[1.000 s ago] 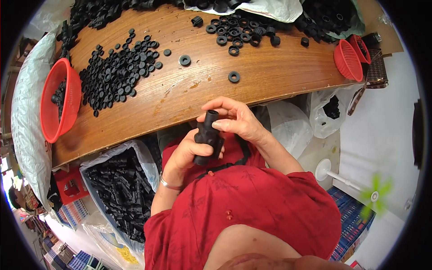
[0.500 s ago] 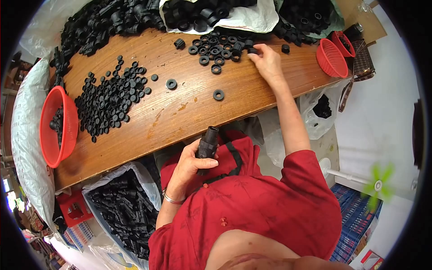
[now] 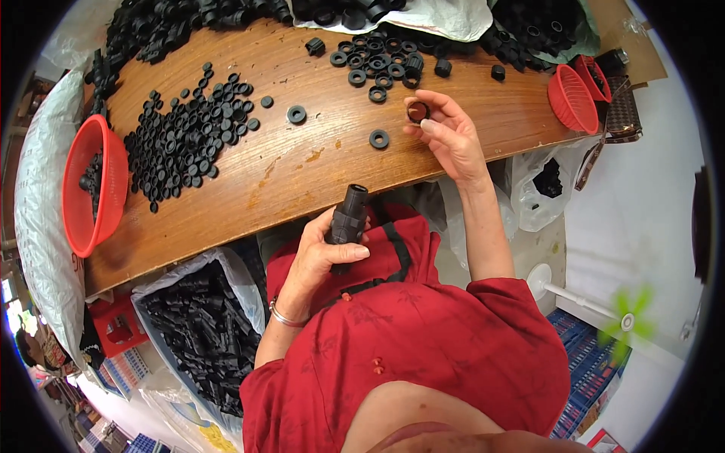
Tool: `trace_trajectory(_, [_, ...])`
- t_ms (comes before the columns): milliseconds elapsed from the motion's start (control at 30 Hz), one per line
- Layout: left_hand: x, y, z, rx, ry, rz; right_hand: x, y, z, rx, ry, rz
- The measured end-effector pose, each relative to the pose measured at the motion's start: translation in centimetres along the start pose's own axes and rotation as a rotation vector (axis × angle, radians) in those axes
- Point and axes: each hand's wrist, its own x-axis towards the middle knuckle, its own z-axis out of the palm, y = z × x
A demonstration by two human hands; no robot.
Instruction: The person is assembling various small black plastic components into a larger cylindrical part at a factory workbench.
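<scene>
My left hand (image 3: 316,255) is wrapped round a black plastic tubular fitting (image 3: 350,218), held tilted upright in front of the table edge with its open end up. Between the thumb and fingers of my right hand (image 3: 453,140) is a black ring-shaped cap (image 3: 418,112), raised over the table with its opening facing me. On the wood below lies a single black ring (image 3: 379,139). Farther back is a cluster of black rings (image 3: 375,60), and a ribbed black nut (image 3: 442,68) sits beside it.
Small black caps (image 3: 189,136) cover the left of the wooden table (image 3: 317,170). Red baskets stand at the left (image 3: 113,189) and right (image 3: 572,102). A lined bin (image 3: 204,332) of black parts is below the table; piled fittings (image 3: 174,30) line the back.
My right hand has come back from the ring cluster toward me, lifting the black ring-shaped cap off the table. My left hand still holds the fitting. The whole view has shifted slightly.
</scene>
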Motion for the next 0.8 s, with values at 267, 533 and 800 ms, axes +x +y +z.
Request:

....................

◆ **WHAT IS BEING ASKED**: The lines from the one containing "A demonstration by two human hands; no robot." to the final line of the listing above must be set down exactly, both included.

◆ **SOLUTION TO THIS PROBLEM**:
A demonstration by two human hands; no robot.
Instruction: The person is assembling various small black plastic components into a larger cylindrical part at a factory workbench.
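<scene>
My left hand (image 3: 316,255) is wrapped round a black plastic tubular fitting (image 3: 350,218), held tilted upright in front of the table edge with its open end up. Between the thumb and fingers of my right hand (image 3: 453,140) is a black ring-shaped cap (image 3: 418,112), raised over the table with its opening facing me. On the wood below lies a single black ring (image 3: 379,139). Farther back is a cluster of black rings (image 3: 375,60), and a ribbed black nut (image 3: 442,68) sits beside it.
Small black caps (image 3: 189,136) cover the left of the wooden table (image 3: 317,170). Red baskets stand at the left (image 3: 113,189) and right (image 3: 572,102). A lined bin (image 3: 204,332) of black parts is below the table; piled fittings (image 3: 174,30) line the back.
My right hand has come back from the ring cluster toward me, lifting the black ring-shaped cap off the table. My left hand still holds the fitting. The whole view has shifted slightly.
</scene>
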Motion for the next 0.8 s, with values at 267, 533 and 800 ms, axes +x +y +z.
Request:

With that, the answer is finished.